Market sentiment is another crucial factor driving the performance of equity ETFs. In 2024, investors have been increasingly optimistic about the prospects of a Donald Trump victory in the upcoming election. This perception has led to a resurgence of the "Trump Trade," which favors sectors and assets expected to benefit from lower taxes and less regulation. This market trend may have contributed to the underperformance of VIG, VOOV, and VDE, as these ETFs have lower exposure to sectors favored by the Trump Trade, such as financials and energy.
3. Expense ratios, management fees, and market capitalizations
The expense ratios and management fees of the Vanguard ETFs can impact their performance relative to the S&P 500. The Vanguard Dividend Appreciation ETF (VIG) has an expense ratio of 0.06%, the Vanguard S&P 500 Value ETF (VOOV) has an expense ratio of 0.06%, and the Vanguard Energy ETF (VDE) has an expense ratio of 0.10%. These fees are lower than the average expense ratio of actively managed funds, which can help improve the ETFs' performance over time. However, the S&P 500 ETF (VOO) has an expense ratio of 0.03%, which is lower than the Vanguard ETFs mentioned. This could potentially impact the performance of these ETFs relative to the S&P 500, as lower fees can lead to better long-term performance.
The market capitalizations and liquidity of the underlying stocks in the Vanguard ETFs can also affect their performance. The Vanguard Dividend Appreciation ETF (VIG) and Vanguard S&P 500 Value ETF (VOOV) have a broader range of holdings, with median market capitalizations around $100 billion and $50 billion, respectively. This diversification can help mitigate risk and provide more stable performance. In contrast, the Vanguard Energy ETF (VDE) is top-heavy, with just two stocks, ExxonMobil and Chevron, accounting for 36% of its portfolio value. This concentration can lead to more volatile performance, as seen in the ETF's underperformance this year. Additionally, liquidity can affect an ETF's ability to track its underlying index and maintain its desired exposure. The Vanguard ETFs have high liquidity, with average daily trading volumes of over $1 billion, ensuring efficient trading and minimal tracking error. However, the liquidity of the underlying stocks can also impact the ETF's performance. For instance, less liquid stocks may be more susceptible to price manipulation and wider bid-ask spreads, which can negatively affect the ETF's performance.

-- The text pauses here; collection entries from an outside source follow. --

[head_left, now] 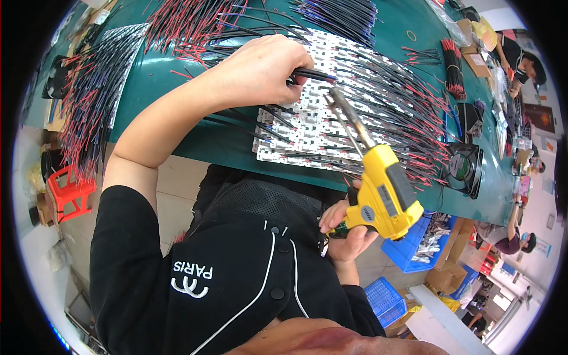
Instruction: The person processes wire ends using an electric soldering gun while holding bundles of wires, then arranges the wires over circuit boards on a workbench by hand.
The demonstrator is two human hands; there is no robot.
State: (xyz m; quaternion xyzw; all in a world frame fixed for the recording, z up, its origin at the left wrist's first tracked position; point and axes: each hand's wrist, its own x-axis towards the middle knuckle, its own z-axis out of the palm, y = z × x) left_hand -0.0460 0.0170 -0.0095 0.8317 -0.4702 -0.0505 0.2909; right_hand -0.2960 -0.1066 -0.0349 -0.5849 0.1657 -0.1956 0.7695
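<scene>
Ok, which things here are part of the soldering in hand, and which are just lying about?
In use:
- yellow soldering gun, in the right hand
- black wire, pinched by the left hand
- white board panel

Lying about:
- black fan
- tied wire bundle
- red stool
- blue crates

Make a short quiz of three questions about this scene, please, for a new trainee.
1. True or false: the right hand holds a yellow soldering gun.
2. What does the left hand pinch? A) a black wire B) a fan C) a red stool
3. Fill the gap: the gun's tip is over the white ____ on the green table.

Key
1. True; the hand grips the handle.
2. A; the fingers close on a black wire above the boards.
3. Boards; many red and black wires stick out from them.
</scene>
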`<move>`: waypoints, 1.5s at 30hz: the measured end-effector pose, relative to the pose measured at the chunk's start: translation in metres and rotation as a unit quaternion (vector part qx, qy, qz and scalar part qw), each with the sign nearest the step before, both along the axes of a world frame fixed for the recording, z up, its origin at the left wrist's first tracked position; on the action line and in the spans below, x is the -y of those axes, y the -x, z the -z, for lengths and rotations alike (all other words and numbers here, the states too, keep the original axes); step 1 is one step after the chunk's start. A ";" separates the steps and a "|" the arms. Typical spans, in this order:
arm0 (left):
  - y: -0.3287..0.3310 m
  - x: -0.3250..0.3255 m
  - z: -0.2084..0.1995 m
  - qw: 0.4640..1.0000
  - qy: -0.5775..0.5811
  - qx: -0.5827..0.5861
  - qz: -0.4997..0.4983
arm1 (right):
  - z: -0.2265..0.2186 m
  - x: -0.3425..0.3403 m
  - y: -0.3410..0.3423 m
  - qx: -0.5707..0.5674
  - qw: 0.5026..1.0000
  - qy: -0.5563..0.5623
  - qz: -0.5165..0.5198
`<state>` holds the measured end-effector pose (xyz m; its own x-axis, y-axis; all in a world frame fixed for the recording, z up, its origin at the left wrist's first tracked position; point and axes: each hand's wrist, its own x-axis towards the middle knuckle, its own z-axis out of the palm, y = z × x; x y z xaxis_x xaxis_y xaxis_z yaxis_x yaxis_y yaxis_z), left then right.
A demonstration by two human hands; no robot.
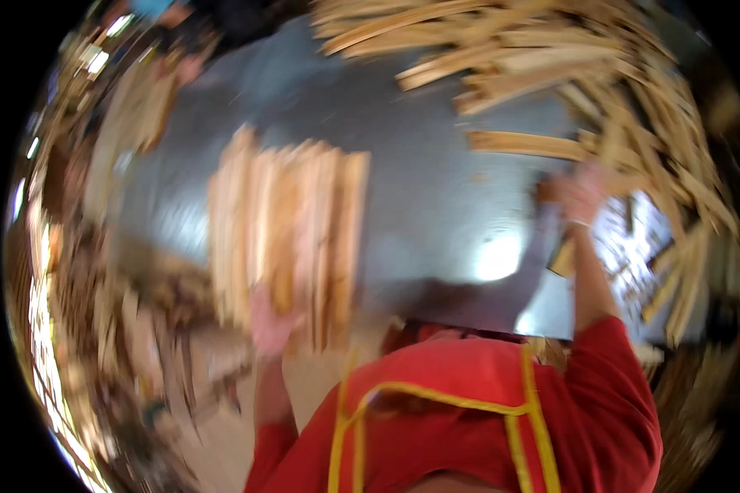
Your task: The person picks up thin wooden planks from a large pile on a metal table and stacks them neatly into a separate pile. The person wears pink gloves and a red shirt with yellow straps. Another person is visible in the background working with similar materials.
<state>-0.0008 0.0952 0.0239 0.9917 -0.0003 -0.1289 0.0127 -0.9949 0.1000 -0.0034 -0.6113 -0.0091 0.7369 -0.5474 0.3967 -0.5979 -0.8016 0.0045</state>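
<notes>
A row of pale wooden strips (292,230) lies side by side on a grey metal tabletop (419,197), their long sides running away from me. At the row's near end my left hand (273,322) touches the strips, its thumb apart from the fingers. To the right, my right hand (582,193) reaches over the table at the edge of a loose heap of strips (543,62). Motion smears its fingers, so whether it grips a strip is unclear. Just beyond it a single strip (526,145) lies crosswise.
The heap of strips curves round the table's far and right sides. Another stack of strips (131,123) sits at the far left, with a blurred person's hand (191,69) near it. Wood pieces (152,353) litter the floor at left.
</notes>
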 end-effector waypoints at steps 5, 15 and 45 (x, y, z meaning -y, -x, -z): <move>-0.033 -0.002 -0.014 0.987 0.101 -0.031 -0.117 | 0.019 0.045 0.050 0.033 0.955 -0.272 0.111; -0.036 0.015 -0.054 0.753 0.600 -0.160 -0.219 | 0.048 -0.189 0.004 0.203 0.637 -0.741 -0.066; 0.000 0.053 0.013 0.966 -0.145 0.193 0.095 | -0.037 -0.168 -0.093 -0.096 0.881 -0.328 -0.327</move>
<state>-0.0003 0.0421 0.0109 0.9518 -0.2056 0.2277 -0.1548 -0.9626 -0.2222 0.0894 -0.4429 0.0275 0.9989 -0.0449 -0.0136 -0.0451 -0.8418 -0.5380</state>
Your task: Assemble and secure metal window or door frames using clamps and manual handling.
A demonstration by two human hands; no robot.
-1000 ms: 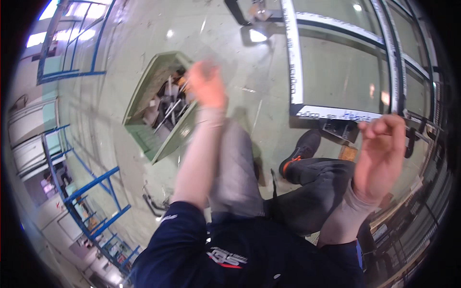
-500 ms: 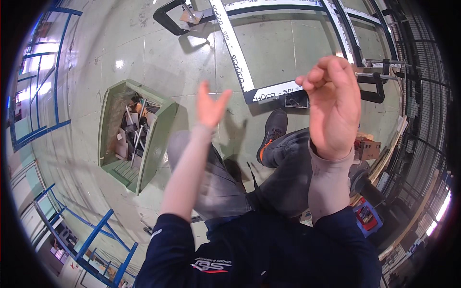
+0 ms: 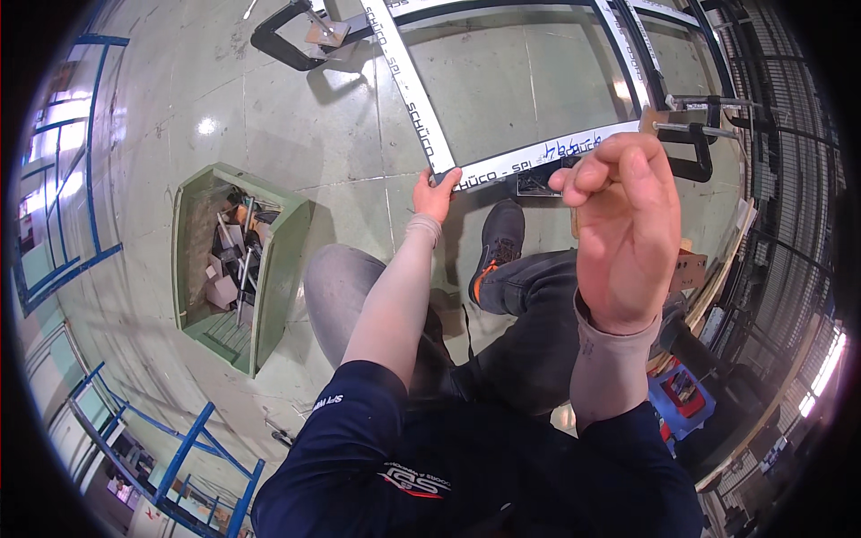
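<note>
A dark rectangular window frame (image 3: 498, 168), faced with white printed protective film, stretches ahead of me at the top. My left hand (image 3: 434, 195) grips its near left corner, thumb on the film and fingers round the outer side. Raised closer to the camera, my right hand (image 3: 625, 229) has its palm turned up and its fingers curled together. Whatever those fingers pinch, if anything, is hidden. Behind this hand runs the near rail of the frame, with blue handwriting on the film. Below the rail sits a small dark box-like thing (image 3: 538, 183).
A black C-clamp (image 3: 285, 61) holds the frame's left end; another clamp (image 3: 691, 148) is at the right. A green bin (image 3: 280, 282) of offcuts stands on the floor left of my knees. Blue metal racks (image 3: 184, 439) line the left. A blue tray (image 3: 695, 414) lies right.
My left hand has moved from open air to the frame's near left corner and taken hold. The right hand stays raised and curled, while the view has shifted slightly.
</note>
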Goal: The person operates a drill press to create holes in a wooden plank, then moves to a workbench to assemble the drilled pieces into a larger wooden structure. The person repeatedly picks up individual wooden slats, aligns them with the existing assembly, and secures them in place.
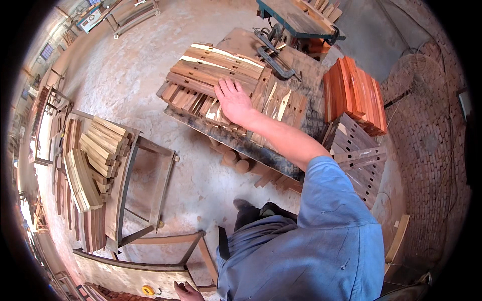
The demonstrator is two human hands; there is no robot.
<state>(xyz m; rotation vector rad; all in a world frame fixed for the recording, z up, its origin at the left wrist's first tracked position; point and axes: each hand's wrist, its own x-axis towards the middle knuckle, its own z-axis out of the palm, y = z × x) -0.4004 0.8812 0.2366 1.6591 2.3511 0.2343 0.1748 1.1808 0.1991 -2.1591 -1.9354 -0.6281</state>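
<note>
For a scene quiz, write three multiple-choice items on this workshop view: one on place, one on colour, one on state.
1. Where is the right hand?
A on the wood slats stacked on the bench
B hanging at the person's side
C raised overhead

2. What colour is the sleeve?
A red
B blue
C green

3. The right hand is:
A flat and open
B fisted
C pointing one finger

Answers: 1 A, its palm lies on the slats. 2 B, the cloth is blue. 3 A, the fingers are spread flat.
</note>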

In conclusion, the underperformance of the Vanguard Dividend Appreciation ETF (VIG), Vanguard S&P 500 Value ETF (VOOV), and Vanguard Energy ETF (VDE) in 2024 can be attributed to a combination of factors, including their sector compositions, market trends, interest rates, inflation, and market sentiment. While these ETFs may not have kept pace with the S&P 500 this year, their unique investment strategies and lower expense ratios make them attractive options for investors seeking a more conservative or income-focused approach. As always, it is essential to carefully consider your investment goals, risk tolerance, and time horizon when selecting ETFs or any other investment vehicles.